This post also appeared on www.capecodonline.com/blogs in the opinion section of the Cape Cod Times, a division of Ottaway Newspapers, Inc.
My wife is obsessed with the Olympics.
This is the same woman who generally falls asleep on the couch at 8 p.m., yet she’s been up lately until 11 o’clock at night waiting for her dreamboat Michael Phelps to swim. I’m going to go on the assumption that she watches because she values his skills as a Olympic swimmer, and not because he’s eternally shirtless and displaying a body that looks like it was chiseled from marble.

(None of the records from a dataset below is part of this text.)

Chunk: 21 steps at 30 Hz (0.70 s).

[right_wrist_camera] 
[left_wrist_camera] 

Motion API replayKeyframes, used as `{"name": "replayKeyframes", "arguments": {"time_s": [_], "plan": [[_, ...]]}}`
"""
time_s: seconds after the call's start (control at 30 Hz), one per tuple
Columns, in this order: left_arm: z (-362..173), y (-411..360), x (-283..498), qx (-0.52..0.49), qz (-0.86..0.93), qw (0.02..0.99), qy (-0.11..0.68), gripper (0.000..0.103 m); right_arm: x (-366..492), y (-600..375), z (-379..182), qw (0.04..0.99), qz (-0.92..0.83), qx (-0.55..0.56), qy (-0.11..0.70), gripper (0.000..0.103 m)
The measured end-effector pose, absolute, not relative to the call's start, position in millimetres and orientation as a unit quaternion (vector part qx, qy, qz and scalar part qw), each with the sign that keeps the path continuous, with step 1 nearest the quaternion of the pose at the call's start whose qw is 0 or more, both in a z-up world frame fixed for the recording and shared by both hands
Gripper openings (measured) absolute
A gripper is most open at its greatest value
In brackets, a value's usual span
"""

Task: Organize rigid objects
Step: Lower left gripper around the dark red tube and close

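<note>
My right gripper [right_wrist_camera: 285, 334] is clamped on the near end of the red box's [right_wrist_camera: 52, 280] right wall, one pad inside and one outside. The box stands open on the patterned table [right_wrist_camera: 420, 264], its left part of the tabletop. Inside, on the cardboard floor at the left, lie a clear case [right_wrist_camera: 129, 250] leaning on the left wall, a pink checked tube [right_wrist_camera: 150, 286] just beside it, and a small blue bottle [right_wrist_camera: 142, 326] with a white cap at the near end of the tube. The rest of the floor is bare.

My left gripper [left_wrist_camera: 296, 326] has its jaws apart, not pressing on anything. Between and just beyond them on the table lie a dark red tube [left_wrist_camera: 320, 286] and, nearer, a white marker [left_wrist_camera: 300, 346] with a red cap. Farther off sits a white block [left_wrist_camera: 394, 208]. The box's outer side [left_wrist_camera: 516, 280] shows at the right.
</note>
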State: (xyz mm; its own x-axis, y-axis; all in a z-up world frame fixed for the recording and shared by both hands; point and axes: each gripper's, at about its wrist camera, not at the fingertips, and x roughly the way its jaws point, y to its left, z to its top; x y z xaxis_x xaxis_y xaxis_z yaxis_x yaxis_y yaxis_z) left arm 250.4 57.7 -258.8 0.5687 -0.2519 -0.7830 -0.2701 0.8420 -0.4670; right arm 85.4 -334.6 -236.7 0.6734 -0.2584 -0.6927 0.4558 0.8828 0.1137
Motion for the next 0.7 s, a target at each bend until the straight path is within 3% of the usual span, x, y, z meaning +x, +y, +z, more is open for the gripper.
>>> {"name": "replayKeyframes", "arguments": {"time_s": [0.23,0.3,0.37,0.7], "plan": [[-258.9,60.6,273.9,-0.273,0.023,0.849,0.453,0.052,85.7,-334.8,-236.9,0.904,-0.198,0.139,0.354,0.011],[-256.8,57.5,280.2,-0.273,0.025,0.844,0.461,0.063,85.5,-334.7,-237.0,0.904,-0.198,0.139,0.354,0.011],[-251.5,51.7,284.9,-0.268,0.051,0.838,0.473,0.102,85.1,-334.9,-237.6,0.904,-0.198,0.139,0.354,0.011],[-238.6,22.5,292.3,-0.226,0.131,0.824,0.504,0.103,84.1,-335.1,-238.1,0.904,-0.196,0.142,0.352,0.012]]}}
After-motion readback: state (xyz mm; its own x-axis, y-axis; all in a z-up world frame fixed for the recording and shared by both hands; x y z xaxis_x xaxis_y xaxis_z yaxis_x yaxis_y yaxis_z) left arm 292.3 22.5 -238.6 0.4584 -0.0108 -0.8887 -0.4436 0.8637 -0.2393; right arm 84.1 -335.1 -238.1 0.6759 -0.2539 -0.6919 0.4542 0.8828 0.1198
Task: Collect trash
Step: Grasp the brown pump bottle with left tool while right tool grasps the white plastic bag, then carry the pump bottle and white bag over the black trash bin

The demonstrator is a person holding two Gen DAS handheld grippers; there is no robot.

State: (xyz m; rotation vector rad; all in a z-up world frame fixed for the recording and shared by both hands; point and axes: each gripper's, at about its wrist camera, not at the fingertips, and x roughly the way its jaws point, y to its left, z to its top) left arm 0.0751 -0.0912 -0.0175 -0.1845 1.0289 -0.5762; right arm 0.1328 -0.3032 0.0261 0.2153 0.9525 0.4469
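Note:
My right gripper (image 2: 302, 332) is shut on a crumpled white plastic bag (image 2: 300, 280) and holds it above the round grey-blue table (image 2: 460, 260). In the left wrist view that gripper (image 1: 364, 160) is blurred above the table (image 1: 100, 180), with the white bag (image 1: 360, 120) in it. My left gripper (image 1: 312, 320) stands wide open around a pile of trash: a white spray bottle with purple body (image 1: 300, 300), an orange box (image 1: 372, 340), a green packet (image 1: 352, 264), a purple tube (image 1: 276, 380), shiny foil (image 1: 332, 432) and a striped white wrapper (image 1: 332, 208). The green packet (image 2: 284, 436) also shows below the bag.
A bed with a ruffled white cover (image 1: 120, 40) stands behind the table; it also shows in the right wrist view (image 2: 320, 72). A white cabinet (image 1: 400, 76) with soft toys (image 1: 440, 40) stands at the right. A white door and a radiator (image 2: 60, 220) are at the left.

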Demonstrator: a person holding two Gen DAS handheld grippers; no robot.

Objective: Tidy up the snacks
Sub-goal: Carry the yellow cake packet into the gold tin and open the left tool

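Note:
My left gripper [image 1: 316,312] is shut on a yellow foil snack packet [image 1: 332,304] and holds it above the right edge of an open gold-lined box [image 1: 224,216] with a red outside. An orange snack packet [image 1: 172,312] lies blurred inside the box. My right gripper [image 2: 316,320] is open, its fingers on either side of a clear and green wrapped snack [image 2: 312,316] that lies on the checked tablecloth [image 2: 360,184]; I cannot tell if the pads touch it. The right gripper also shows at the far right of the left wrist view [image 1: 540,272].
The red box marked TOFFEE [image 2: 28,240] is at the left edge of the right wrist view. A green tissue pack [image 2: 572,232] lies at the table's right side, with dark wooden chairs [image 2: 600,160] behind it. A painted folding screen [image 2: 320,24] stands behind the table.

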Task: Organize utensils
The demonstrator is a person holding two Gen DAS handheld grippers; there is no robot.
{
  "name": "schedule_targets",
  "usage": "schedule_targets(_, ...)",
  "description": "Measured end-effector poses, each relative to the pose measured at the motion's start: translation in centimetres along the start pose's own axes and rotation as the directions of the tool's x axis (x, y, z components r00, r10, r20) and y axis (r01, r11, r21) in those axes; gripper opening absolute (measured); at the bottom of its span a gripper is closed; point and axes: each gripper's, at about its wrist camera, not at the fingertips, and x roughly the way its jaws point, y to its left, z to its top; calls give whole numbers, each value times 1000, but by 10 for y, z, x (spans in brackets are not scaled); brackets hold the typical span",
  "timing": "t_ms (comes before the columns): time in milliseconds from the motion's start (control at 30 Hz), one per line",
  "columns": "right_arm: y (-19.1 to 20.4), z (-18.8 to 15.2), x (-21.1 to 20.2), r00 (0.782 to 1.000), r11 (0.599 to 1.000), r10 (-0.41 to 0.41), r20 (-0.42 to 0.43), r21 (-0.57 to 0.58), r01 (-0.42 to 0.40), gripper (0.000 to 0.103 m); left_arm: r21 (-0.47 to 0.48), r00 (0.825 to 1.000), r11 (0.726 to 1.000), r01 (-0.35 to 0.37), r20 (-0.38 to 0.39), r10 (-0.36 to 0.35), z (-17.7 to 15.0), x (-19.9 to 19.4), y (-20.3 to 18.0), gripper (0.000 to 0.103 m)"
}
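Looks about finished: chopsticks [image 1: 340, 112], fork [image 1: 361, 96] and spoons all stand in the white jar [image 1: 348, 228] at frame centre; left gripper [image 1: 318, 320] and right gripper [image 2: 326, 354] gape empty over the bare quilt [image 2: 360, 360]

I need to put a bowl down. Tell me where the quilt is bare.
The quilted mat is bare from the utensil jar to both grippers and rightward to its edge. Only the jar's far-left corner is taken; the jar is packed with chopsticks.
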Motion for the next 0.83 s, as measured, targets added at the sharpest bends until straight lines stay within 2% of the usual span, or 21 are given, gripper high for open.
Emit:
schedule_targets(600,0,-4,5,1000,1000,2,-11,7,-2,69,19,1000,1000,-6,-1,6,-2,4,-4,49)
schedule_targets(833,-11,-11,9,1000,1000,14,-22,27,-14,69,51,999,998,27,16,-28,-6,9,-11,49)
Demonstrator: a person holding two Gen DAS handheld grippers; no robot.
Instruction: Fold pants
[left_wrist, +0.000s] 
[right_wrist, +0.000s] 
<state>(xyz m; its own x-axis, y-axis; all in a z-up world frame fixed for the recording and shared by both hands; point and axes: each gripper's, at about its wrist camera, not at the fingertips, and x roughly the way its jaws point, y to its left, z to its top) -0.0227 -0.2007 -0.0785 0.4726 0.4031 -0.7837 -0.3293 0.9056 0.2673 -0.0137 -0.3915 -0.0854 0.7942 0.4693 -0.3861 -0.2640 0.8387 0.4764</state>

But even though I’m not a big fan of the Olympics, it got me thinking about things. After all, the Olympic games consist of a variety of events and some of them are really out there (trampolining comes to mind). So what if we were to develop an Olympics for parents and babies? Can you imagine some of the crazy events that would be involved? Well I can, see what you think. And I’m for the purposes of convenience I’m combining summer and winter olympic sports.
THE DIAPER SHOTPUT
This event actually requires quite a bit of strategy in addition to brute strength. Because an empty diaper won’t travel as far as one filled to the hilt with excrement, parents are given two hours prior to the event to prepare. That consists of feeding your baby as much formula as possible, and maybe even some prunes for good measure. Once your baby unloads a crap the size of Beijing itself, you bundle that bad boy up and shotput the heck out of it. Can you imagine the suspense? Who will throw it the farthest? How gross will it be when it lands and splats everywhere? Will someone pass out from the sheer stench before they even get a chance to throw? Definite potential here.
You bundle your baby up in very warm, cushioned clothing since they’ll be on the ice and all, and you slide the babies down the ice instead of stones. Just picture it: The United States has one baby left but China’s baby is directly in the way. The crowd falls silent as the Americans push a 12-pound baby down the ice and the crowd goes wild as the infants collide and China’s baby is pushed out of contention as USA takes the gold medal. What’s that you say? This is sick and offensive? Maybe, but be honest….you’d watch it wouldn’t you? C’mon and admit it. It’s OK, I would too. This is one instance where obese American children could come in handy, since they would knock the rest of the skinny little foreign babies clear off the ice!
THE ONE-HANDED OBSTACLE COURSE
This event is for parents to showcase their ability to perform multiple household duties while holding a baby the entire time. The race begins in the morning and as soon as participants pick up their baby the first thing they have to do is make a pot of coffee. Then, while that is brewing, they lug their baby over to get out a bowl and a spoon, grab the cereal from the top of the fridge, dump it in the bowl and then pour the milk. Points will be deducted for spilled cereal and milk. Once the coffee is done it’s time to pour a cup in a styrofoam cup but this has to be done as you are simultaneously feeding your baby a bottle. If you spill hot coffee on the baby you are disqualified. Then you jump on the computer to answer a few e-mails. Points will be taken away for taking too long to type and misspellings during the one-handed typing. The competition ends with the parent strapping the kid into the car seat, lugging him to the car and safely buckling him in.
Just imagine a stadium full of people cheering you on as you round the track competing with the world’s best stroller racing participants. You’re bumping into the Russian and French parents as you compete for the inside track, hoping you won’t need to stop to replace those little plastic wheels. And you pray your baby can make it 200 laps without a pit stop to change a poopy diaper.
Obviously there will be no floor routine, uneven bars, parallel bars, vault or the beam. Instead, we simply sit the babies up and whoever is last to fall over wins. Actually, this is an activity my friends and I routinely bet on with our children, but please don’t tell MJ.
This is actually a mother-father tandem race. The first person runs to the kitchen to make a bottle of formula. When it’s ready, that parent hands the bottle off to the other who rushes to the baby for a feeding. Once the baby has taken 4 ounces of formula, that parents hands the baby back to the first parents who must then completely change a diaper. Once changed, the other parent comes in and has to dress the baby in a onsie, a pair of pants, socks and a hat. At that point the next parent must buckle the kid in the stroller and start the first lap around the complex. The second parent takes the final lap and then re-enters the house. The last feat to be performed includes reading a story and then getting you child to lay down for a nap. The contest doesn’t end until the baby’s eyes are closed and he is fully asleep. Let’s see Michael Phelps do that!
Nahhhh….even I’m not that cruel!
Anyone else have any ideas for Baby Olympics? Go ahead, name your made up event!